What the exercise asks: Each line of the material should be set down exactly. Pictures are not part of the copy.

Stored data:
============

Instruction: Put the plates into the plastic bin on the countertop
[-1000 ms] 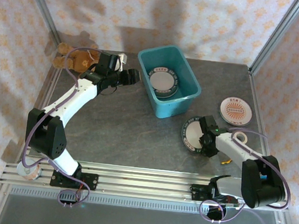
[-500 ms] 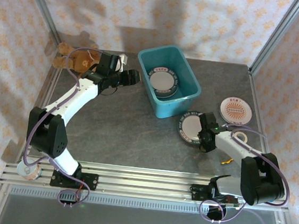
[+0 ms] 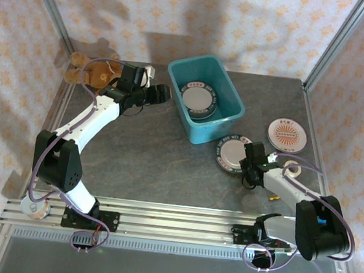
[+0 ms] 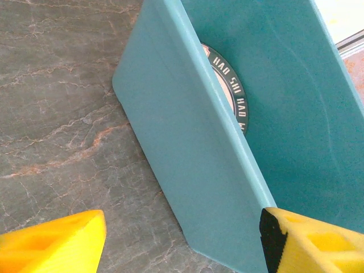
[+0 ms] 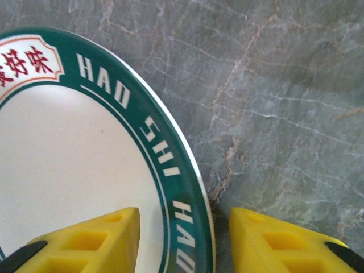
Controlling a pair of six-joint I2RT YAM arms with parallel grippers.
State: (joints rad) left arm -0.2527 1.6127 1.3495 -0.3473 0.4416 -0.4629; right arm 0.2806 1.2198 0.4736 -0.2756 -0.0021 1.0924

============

Exercise solution:
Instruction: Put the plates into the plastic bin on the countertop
[-1000 ms] 
[-500 ms] 
[+0 ms] 
[+0 ms] 
[+0 ms] 
Controlling a pair of six-joint I2RT YAM arms with parallel grippers.
State: (joints rad) left arm -0.2527 1.6127 1.3495 -0.3473 0.4416 -0.4629; right arm 0.2806 1.2198 0.4736 -0.2756 -0.0021 1.0924

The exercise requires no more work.